(Work request)
Reproduce each line of the following material exactly, omitting the images.

(Data block)
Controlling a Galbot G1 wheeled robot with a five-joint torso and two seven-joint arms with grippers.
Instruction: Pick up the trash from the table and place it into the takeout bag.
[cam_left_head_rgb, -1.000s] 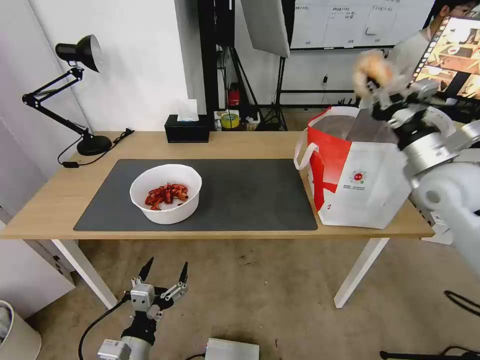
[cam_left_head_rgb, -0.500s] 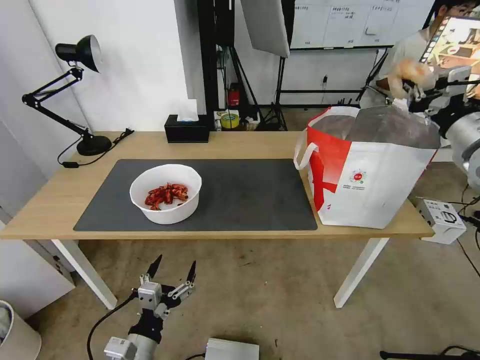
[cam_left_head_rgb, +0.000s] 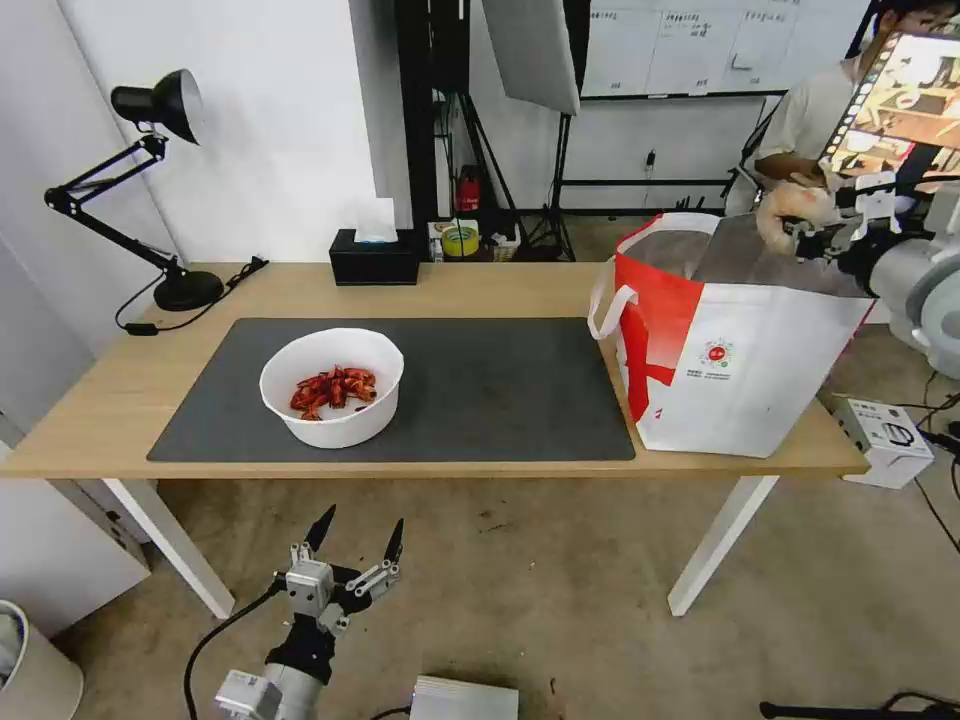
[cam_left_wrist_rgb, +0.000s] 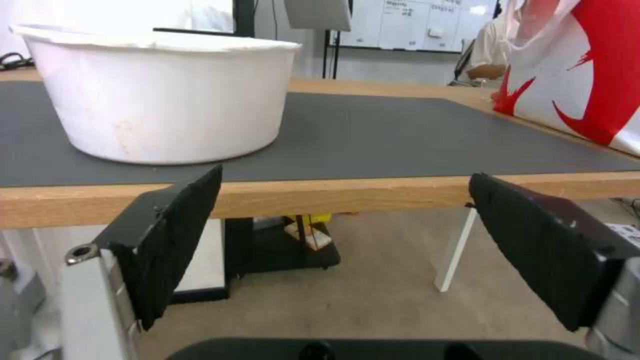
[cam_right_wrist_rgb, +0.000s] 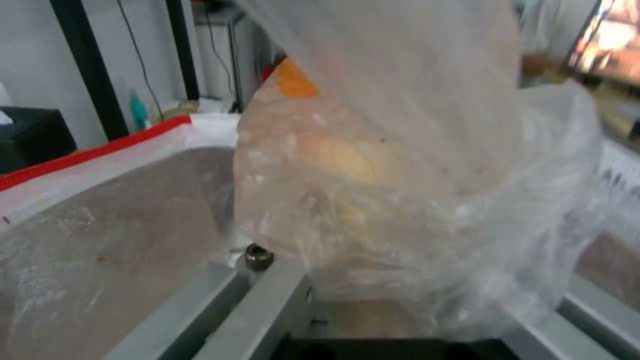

(Finished task)
Controlling a Galbot G1 wheeled robot with a five-joint torso and two seven-joint arms with grippers.
Instruction: Pick up the trash from the table and place it into the takeout bag.
[cam_left_head_rgb, -1.000s] 
[cam_left_head_rgb, -0.500s] 
[cam_left_head_rgb, +0.000s] 
[cam_left_wrist_rgb, +0.000s] 
[cam_right_wrist_rgb, +0.000s] 

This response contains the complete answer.